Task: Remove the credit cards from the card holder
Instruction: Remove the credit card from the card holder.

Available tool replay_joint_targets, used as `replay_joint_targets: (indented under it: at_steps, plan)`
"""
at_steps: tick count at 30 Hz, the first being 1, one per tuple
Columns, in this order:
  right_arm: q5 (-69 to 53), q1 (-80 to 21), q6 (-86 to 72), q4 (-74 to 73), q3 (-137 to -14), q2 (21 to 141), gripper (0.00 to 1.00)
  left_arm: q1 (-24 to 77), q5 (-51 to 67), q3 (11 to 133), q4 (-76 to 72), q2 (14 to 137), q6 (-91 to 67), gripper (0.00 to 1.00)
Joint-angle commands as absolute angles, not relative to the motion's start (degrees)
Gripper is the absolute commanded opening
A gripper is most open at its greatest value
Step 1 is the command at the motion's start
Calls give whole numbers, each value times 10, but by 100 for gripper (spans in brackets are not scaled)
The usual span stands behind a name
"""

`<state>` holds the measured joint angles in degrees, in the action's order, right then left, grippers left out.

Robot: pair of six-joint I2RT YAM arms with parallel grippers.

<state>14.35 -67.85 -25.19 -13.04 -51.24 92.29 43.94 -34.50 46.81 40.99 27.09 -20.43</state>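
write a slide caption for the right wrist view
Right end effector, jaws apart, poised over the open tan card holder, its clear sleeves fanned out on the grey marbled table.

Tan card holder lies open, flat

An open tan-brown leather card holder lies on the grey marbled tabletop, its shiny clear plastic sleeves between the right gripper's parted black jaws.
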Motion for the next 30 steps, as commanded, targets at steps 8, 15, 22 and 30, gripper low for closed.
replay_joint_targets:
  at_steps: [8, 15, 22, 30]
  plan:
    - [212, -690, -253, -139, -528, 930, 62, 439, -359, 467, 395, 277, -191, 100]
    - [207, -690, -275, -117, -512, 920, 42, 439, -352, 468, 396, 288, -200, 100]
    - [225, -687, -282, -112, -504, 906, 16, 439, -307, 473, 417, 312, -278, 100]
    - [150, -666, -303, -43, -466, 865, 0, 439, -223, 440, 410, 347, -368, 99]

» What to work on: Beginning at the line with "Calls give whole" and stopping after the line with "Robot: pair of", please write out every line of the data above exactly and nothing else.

» Solution for this task:
Calls give whole numbers, each value times 10, but by 100 for gripper (spans in brackets are not scaled)
The usual span stands behind a name
"""

`<state>` holds the measured joint angles in degrees, in the action's order, right then left, grippers left out.

Robot: pair of six-joint I2RT YAM arms with parallel grippers.

No more work remains in this exercise.